• [ASSIGNMENT] Of the entries below, return only those lines from the line with "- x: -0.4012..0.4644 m" to the line with "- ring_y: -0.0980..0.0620", exactly, both included.

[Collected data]
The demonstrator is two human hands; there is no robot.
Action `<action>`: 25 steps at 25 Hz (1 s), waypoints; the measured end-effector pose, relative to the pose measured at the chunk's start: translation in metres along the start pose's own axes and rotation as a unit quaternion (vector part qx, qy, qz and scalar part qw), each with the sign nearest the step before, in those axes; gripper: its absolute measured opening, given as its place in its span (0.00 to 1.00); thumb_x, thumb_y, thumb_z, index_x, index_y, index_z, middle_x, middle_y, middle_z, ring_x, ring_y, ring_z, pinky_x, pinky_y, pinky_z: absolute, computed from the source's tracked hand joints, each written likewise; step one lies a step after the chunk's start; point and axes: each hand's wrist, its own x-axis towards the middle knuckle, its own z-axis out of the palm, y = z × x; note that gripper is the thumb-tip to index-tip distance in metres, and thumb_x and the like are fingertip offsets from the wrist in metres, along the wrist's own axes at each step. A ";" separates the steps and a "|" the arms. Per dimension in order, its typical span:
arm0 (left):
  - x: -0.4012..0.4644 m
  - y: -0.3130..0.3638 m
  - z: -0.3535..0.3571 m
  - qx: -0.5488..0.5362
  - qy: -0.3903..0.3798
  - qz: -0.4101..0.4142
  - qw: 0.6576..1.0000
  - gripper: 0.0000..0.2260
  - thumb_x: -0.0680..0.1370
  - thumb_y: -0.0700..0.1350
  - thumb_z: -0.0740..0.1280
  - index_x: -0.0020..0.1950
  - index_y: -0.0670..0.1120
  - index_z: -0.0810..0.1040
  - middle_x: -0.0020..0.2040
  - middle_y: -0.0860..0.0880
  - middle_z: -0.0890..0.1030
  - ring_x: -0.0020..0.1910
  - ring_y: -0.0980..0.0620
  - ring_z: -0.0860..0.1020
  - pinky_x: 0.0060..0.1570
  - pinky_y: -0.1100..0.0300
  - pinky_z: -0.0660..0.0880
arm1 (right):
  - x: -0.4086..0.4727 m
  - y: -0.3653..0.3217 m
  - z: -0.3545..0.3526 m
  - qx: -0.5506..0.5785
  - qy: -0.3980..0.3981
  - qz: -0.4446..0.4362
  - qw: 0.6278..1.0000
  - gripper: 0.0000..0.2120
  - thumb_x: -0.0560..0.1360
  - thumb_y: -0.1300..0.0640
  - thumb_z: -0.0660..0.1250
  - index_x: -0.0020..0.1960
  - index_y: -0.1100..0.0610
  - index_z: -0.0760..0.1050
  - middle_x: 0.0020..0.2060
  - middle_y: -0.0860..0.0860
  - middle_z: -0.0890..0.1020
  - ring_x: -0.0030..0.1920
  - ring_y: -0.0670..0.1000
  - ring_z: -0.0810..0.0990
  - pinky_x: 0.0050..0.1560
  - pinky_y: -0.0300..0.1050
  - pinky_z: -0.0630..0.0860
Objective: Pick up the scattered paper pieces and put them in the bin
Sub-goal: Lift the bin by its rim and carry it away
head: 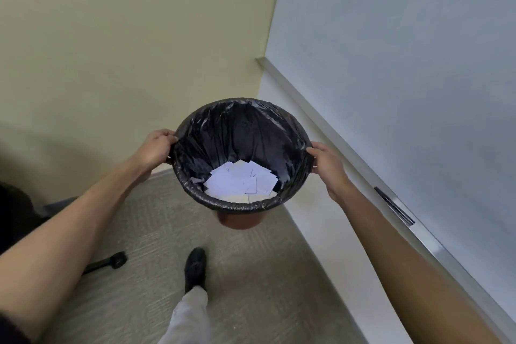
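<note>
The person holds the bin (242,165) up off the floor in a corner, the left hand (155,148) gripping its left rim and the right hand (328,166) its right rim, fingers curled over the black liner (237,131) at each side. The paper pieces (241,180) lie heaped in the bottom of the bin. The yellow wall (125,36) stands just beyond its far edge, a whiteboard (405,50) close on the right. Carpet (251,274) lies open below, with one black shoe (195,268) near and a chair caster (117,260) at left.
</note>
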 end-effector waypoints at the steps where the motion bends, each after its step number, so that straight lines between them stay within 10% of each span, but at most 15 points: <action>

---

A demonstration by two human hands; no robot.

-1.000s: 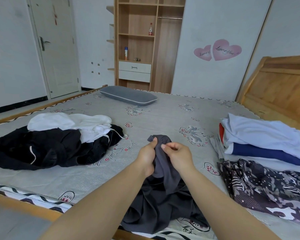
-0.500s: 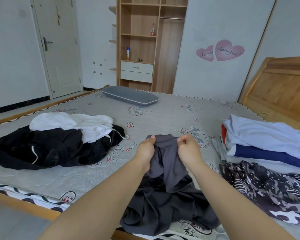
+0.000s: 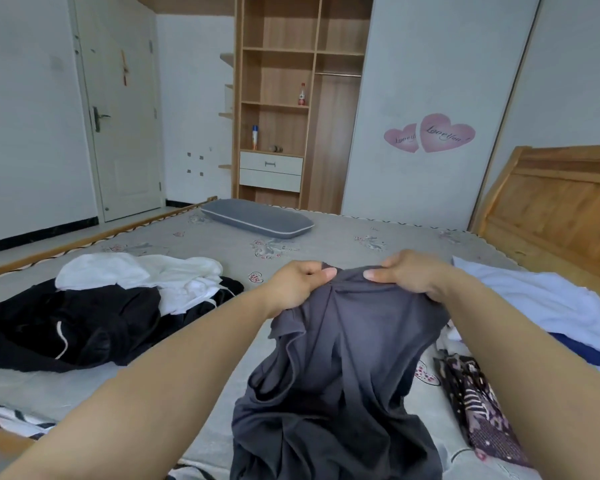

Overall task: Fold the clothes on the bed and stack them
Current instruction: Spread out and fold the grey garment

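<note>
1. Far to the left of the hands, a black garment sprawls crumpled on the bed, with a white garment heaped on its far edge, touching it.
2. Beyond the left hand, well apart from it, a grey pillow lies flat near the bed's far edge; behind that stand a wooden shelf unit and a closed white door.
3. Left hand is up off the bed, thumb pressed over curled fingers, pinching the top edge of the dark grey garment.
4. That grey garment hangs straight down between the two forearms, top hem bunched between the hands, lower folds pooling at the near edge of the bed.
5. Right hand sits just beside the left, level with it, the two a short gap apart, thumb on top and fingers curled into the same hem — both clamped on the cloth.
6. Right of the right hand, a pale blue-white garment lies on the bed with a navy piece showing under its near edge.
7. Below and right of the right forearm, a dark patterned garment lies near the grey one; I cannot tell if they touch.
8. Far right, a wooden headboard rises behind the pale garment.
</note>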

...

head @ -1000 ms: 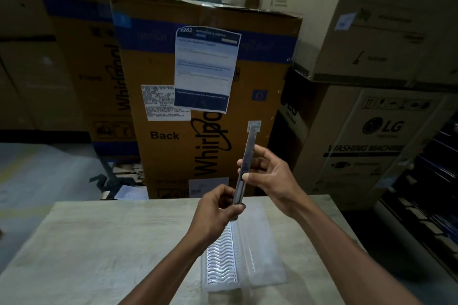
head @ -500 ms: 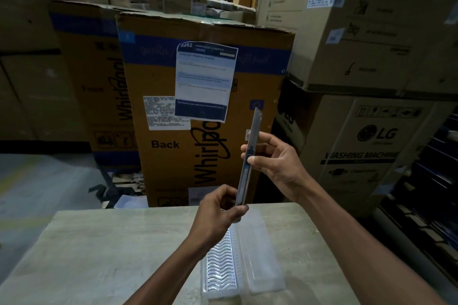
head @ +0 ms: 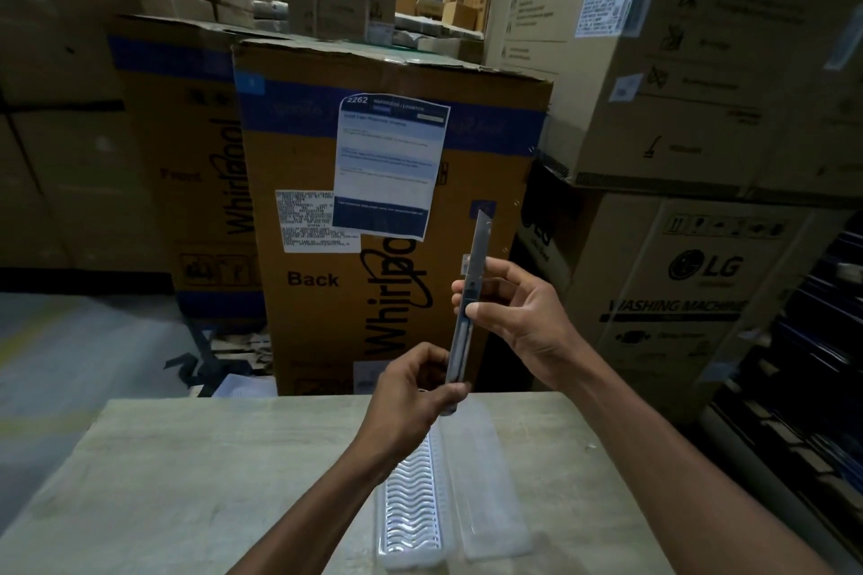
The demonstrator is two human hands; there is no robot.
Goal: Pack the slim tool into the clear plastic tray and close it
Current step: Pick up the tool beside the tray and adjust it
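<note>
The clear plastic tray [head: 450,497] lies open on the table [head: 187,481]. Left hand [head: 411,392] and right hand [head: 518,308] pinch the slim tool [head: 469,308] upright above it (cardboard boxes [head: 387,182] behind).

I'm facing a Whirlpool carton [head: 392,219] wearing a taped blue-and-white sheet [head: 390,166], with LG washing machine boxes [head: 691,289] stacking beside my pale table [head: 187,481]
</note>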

• [TASK RESULT]
  - x: -0.4012..0.4644 m
  - y: -0.3130..0.3638 m
  - z: -0.3535..0.3571 m
  - qx: -0.5488..0.5362
  - qy: -0.3903..0.3798
  - qz: -0.4101..0.4142
  - qw: 0.6576..1.0000
  - gripper: 0.0000..0.2260
  - thumb_x: -0.0680..0.1370
  - thumb_y: -0.0700..0.1350
  - thumb_z: -0.0740..0.1280
  - index_x: -0.0020..0.1950
  - index_y: -0.0670..0.1120
  - index_z: -0.0810..0.1040
  - middle_x: -0.0020..0.2040
  - middle_y: -0.0860..0.0880
  - middle_z: -0.0890..0.1030
  - ring_x: -0.0020..0.1910
  - ring_y: -0.0980..0.0620

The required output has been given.